■ Exercise brief ■
Using the data that follows, return exactly the lines from the one that contains "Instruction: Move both" through the one that contains "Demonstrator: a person", ends included.

■ Material for this exercise ■
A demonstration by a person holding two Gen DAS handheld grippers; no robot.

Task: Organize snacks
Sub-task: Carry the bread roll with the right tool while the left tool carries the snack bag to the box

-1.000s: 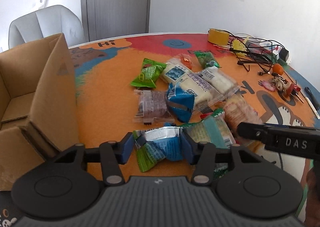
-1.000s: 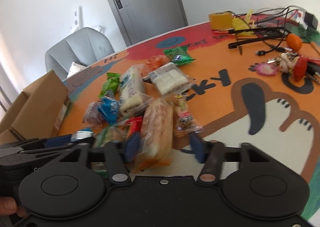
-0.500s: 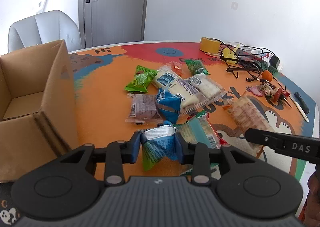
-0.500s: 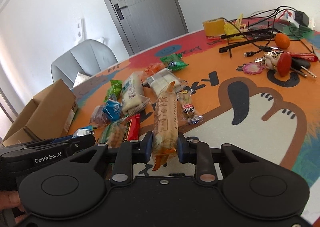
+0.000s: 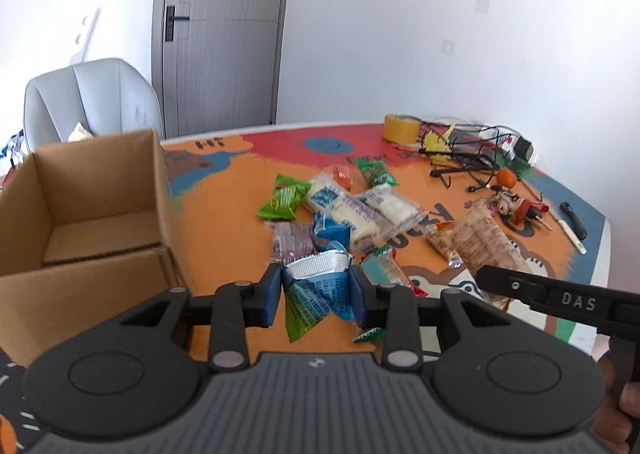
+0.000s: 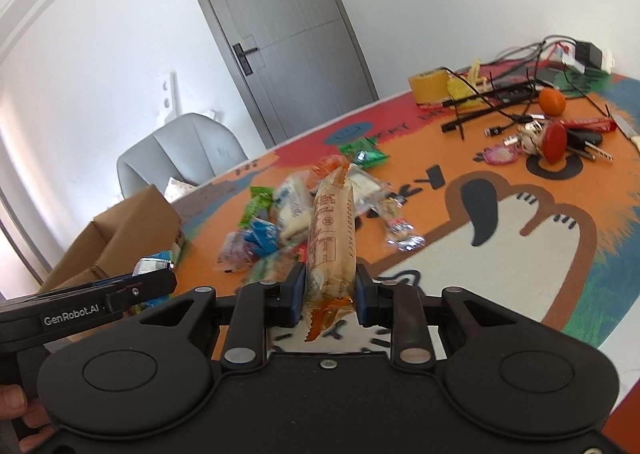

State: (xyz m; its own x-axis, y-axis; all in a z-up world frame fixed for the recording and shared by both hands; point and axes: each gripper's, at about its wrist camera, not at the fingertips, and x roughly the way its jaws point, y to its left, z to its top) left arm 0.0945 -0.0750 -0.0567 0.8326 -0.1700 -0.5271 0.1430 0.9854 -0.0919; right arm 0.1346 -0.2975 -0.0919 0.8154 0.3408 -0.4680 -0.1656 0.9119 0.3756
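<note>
Cardboard box (image 5: 96, 209) stands open at the left edge of the round table (image 5: 224, 189), its flaps folded back and its floor bare; it looks like the place meant for the snacks, which would explain why both claws carry a packet. Just right of the box, the left gripper (image 5: 316, 296) is narrowed to a pinch on a blue-and-green foil snack packet (image 5: 314, 290), its pads pressing the packet's sides so the crimped silver end sticks up and the green tail hangs below, clear of the table. Beyond it the remaining snack pile (image 5: 348, 209) lies loose in the middle of the orange mat, well apart from the box. Farther right, the right gripper (image 6: 329, 294) is nearly pressed together on a long orange-tinted bread packet (image 6: 331, 242), held by its lower end so the length stands almost upright off the table. At the far right sit cables (image 6: 508, 97), keys (image 6: 560, 141) and a tape roll (image 6: 428, 85), no part of the sorting.
</note>
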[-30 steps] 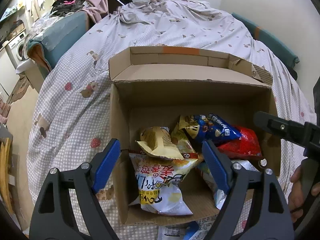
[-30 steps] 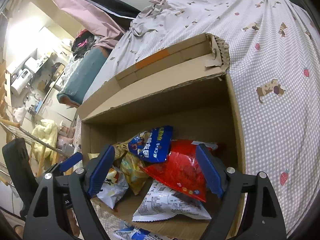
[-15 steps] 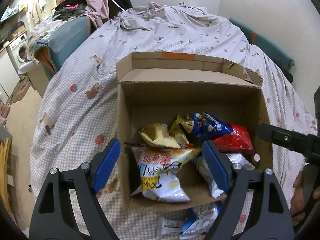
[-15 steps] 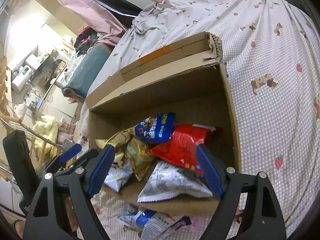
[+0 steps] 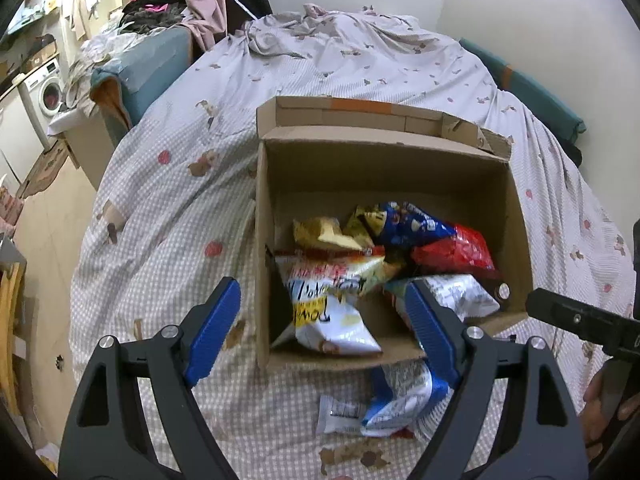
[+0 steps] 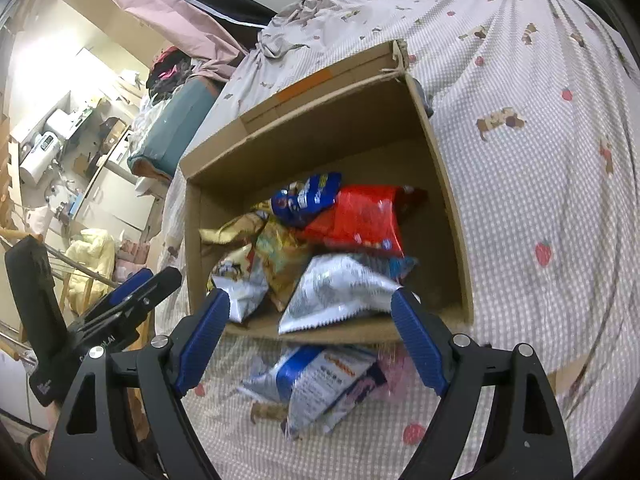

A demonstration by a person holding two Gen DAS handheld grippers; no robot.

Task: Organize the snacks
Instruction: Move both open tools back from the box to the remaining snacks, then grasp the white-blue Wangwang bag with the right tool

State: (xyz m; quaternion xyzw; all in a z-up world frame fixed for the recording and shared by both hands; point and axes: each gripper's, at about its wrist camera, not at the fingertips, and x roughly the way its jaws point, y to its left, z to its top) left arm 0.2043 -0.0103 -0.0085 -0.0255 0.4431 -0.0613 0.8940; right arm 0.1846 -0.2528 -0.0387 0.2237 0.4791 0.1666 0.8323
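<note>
A cardboard box sits on the bed and holds several snack bags: a white-yellow bag, a blue bag, a red bag and a silver bag. The box also shows in the right wrist view. A blue-white snack bag lies on the bedspread just in front of the box, also seen in the right wrist view. My left gripper is open and empty, near the box's front edge. My right gripper is open and empty above the loose bag.
The bed is covered by a checked bedspread with animal prints. A teal cushion and piled clothes lie at the bed's far left. A washing machine and floor clutter sit to the left. The wall runs along the right.
Both grippers have pulled back from the box toward me. The box looks smaller and the blue-white bag in front of it has come into full view. Both stayed open.
</note>
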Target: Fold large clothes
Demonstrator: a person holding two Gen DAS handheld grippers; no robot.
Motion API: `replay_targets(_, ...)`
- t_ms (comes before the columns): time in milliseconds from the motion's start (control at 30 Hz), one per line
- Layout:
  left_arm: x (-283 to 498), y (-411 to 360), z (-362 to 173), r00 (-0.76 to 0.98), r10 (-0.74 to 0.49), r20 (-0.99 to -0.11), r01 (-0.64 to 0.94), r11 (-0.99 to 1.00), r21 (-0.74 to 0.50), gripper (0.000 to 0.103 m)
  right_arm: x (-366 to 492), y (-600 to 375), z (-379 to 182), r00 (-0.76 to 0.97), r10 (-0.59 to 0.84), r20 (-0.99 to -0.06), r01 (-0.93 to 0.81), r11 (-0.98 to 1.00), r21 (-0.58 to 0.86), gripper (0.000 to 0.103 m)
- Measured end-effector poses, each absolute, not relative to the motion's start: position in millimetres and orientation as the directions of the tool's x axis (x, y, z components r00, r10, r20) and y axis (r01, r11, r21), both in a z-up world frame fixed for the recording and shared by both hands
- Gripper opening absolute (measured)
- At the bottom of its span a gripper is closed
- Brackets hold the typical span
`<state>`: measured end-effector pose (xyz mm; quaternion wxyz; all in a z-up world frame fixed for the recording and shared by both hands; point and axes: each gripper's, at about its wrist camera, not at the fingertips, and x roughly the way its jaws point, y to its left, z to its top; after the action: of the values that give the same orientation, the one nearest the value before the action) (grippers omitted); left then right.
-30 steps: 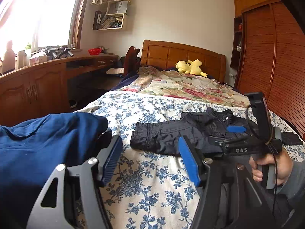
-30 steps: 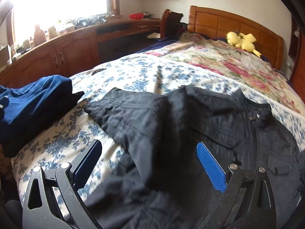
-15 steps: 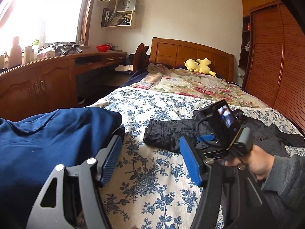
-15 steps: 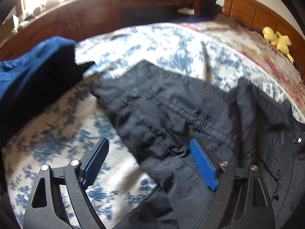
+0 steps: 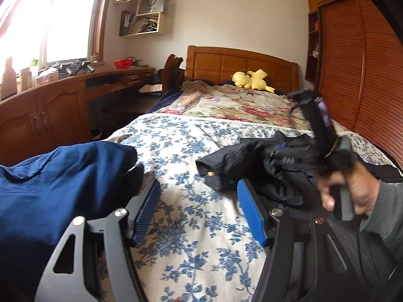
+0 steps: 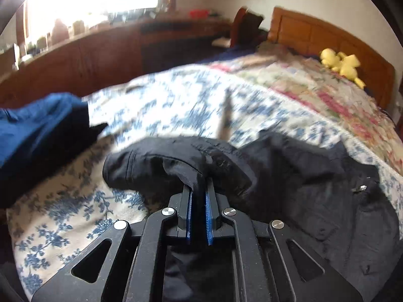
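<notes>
A black jacket [image 6: 314, 176] lies spread on the blue-flowered bedspread [image 6: 176, 100]; it also shows in the left wrist view [image 5: 252, 156]. My right gripper [image 6: 199, 191] is shut on a fold of the jacket's sleeve near its cuff and lifts it off the bed. In the left wrist view the right gripper [image 5: 277, 154] is blurred, with the sleeve bunched around it. My left gripper [image 5: 199, 211] is open and empty, low over the bedspread [image 5: 191, 226], left of the jacket.
A folded blue garment [image 5: 50, 188] lies at the bed's left edge, close to my left finger; it shows in the right wrist view too [image 6: 37, 120]. A yellow plush toy [image 5: 250, 79] sits by the headboard. A wooden desk [image 5: 50, 108] runs along the left, a wardrobe [image 5: 365, 75] on the right.
My right gripper went from open over the sleeve to shut on it and has raised it. The sleeve is now bunched up. My left gripper stayed open and drifted slightly.
</notes>
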<state>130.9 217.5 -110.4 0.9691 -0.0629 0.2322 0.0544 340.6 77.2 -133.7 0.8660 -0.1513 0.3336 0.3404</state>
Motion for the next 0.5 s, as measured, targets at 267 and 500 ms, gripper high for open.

■ Written answer ■
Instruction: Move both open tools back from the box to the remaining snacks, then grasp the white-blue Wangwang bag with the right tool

State: (xyz m; quaternion xyzw; all in a z-up world frame fixed for the recording and shared by both hands; point and axes: each gripper's, at about its wrist camera, not at the fingertips, and x roughly the way its jaws point, y to its left, z to its top) left arm 0.2043 -0.0103 -0.0085 -0.0255 0.4431 -0.0613 0.8940; right arm 0.1846 -0.2528 -0.0387 0.2237 0.4791 0.1666 0.8323
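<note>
A cardboard box sits on the bed and holds several snack bags: a white-yellow bag, a blue bag, a red bag and a silver bag. The box also shows in the right wrist view. A blue-white snack bag lies on the bedspread just in front of the box, also seen in the right wrist view. My left gripper is open and empty, near the box's front edge. My right gripper is open and empty above the loose bag.
The bed is covered by a checked bedspread with animal prints. A teal cushion and piled clothes lie at the bed's far left. A washing machine and floor clutter sit to the left. The wall runs along the right.
Both grippers have pulled back from the box toward me. The box looks smaller and the blue-white bag in front of it has come into full view. Both stayed open.
</note>
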Target: Fold large clothes
Demonstrator: a person holding two Gen DAS handheld grippers; no robot.

Nothing remains to add to the output.